Странное дело. Наоми порой говорила немыслимые вещи — я, бывало, ненавидела ее за это. Проходило время и… я признавала ее правоту. Так и сейчас. Ведь она — единственная, кто смог бы удержать власть после тебя! Такой человек. Понять бы это раньше! Даже, когда Наоми попалась так глупо, я могла ее выручить, если б не медлила. Теперь — поздно. Охрана не повинуется мне — в Гнезде хозяйничают люди Джено. Отец! Уговори я тебя пощадить Наоми, отменить приговор — уверен ли ты, что твой приказ выполнят? Уверен ли, что все еще правишь?
Я все ж попыталась — меня к тебе не пустили, даже посадили под арест, ты знаешь? Чтобы выйти, мне пришлось прикончить обоих сторожей и потом нудно объясняться с теткой. Но я ничего не могу сделать! Не могу помешать тому, что скоро случится. Твоя дочь — не наследная принцесса, а пустое место, слабый человек, злобная идиотка. Пусть я казалась Наоми смешной, недалекой. Это не повод, чтобы ее убивать. Поздно я поняла.

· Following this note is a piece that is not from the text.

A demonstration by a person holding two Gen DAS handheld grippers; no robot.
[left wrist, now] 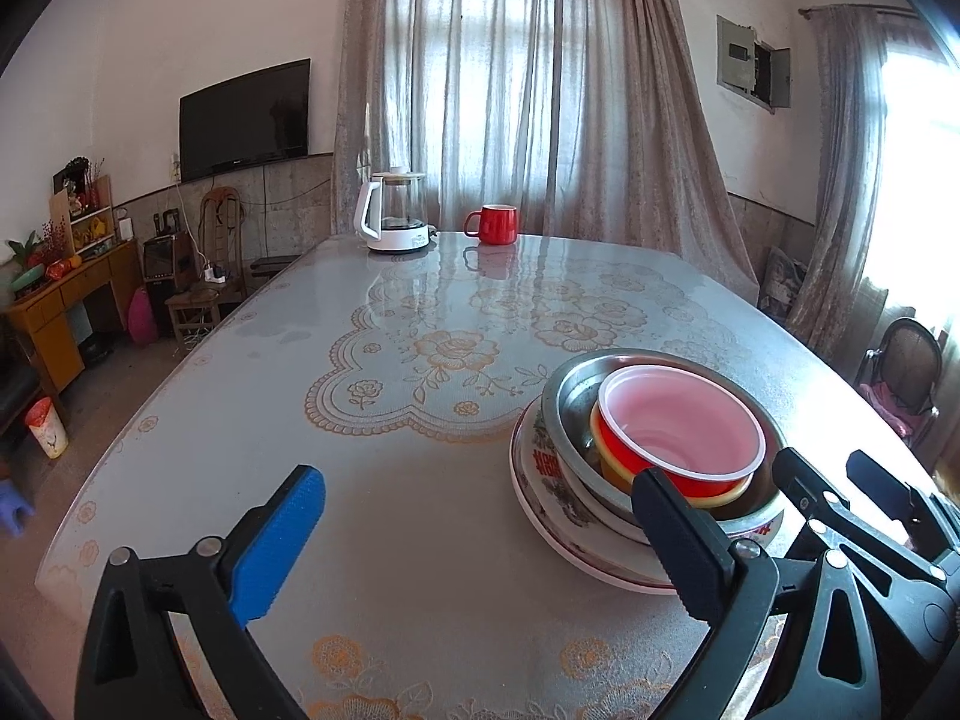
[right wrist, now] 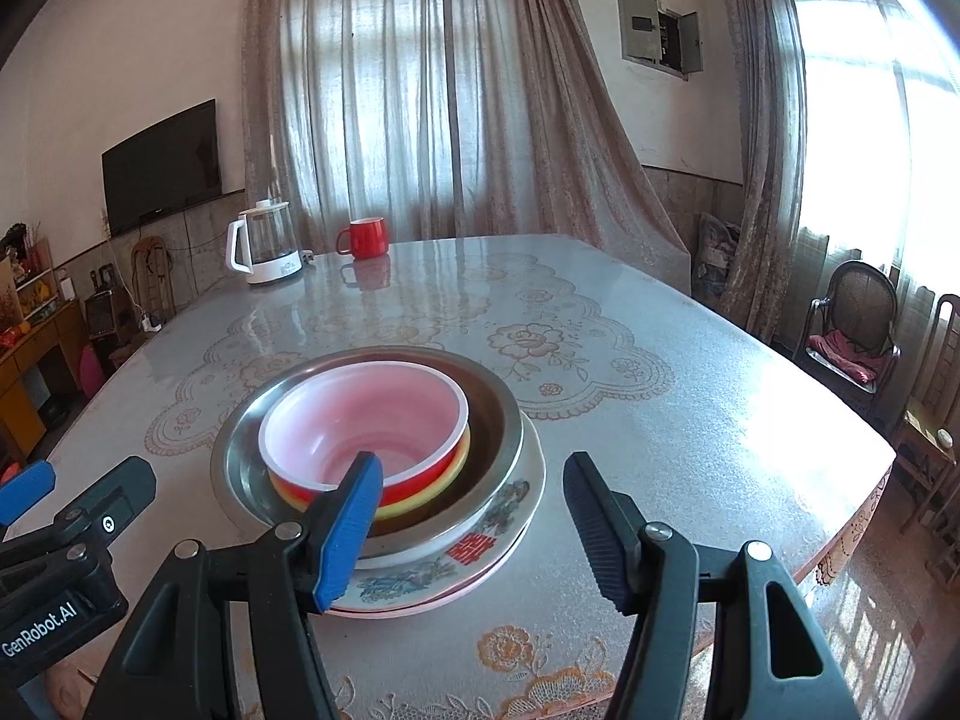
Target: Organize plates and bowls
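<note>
A stack stands near the table's front edge: patterned plates (right wrist: 438,570) at the bottom, a steel bowl (right wrist: 504,414) on them, a yellow bowl (right wrist: 420,501) inside it, and a red bowl with pale pink inside (right wrist: 366,414) on top. The stack also shows in the left wrist view, with the red bowl (left wrist: 678,420) and the steel bowl (left wrist: 570,402). My left gripper (left wrist: 480,516) is open and empty, to the left of the stack. My right gripper (right wrist: 474,522) is open and empty, just in front of the stack.
A glass kettle on a white base (left wrist: 393,213) and a red mug (left wrist: 492,223) stand at the table's far edge. The table (left wrist: 360,468) has a lace-patterned cover. Chairs (right wrist: 852,330) stand to the right, a cabinet (left wrist: 54,306) to the left.
</note>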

Прощай, отец. Завтра я уйду вслед за Наоми туда, где нет тех боли и ужаса, что сидят во мне последние дни. Туда, где мы с ней сможем, наконец, понять и простить друг друга.
Подпись Пини была, как всегда, простой и по-детски разборчивой.
Вага выронил письмо. Сжал лицо в ладонях.
«Что ж ты наделала? Что ты наделала?» — он обращался не к дочери, а к Наоми, — «Почему не боролась до конца? Зачем позволила себе проиграть?»
Он ясно увидел ближайшее будущее. Совершенно один. Утративший интерес к жизни старик, заложник дерущихся вокруг него за власть бездарных честолюбцев. Со смертью Наоми распалась и ее «империя» — хрупкий союз Ганы, Норденка и фрондирующей Верены. Теперь нельзя договориться с ними зараз, через Наоми — она умела ловко балансировать меж их противоречивыми интересами. Скорее всего, Гана и Норденк начнут рвать на части ослабленный междоусобицей Остров, торопясь за счет проглоченных кусков усилиться, каждый вперед соперника.